> _Assignment_
Start at the first line of the listing below. Write out each line exactly, stopping after the one that contains "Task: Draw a".
*** Information supplied ***
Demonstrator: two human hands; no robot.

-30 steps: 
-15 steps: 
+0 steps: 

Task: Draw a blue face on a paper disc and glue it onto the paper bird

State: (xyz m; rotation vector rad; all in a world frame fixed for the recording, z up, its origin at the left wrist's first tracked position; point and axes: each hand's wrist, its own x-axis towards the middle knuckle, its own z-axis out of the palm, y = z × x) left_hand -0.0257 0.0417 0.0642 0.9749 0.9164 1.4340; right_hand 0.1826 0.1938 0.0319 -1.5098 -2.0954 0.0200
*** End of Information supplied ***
> _Written solution_
Demonstrator: two human hands; no robot.

-30 steps: 
-15 steps: 
+0 steps: 

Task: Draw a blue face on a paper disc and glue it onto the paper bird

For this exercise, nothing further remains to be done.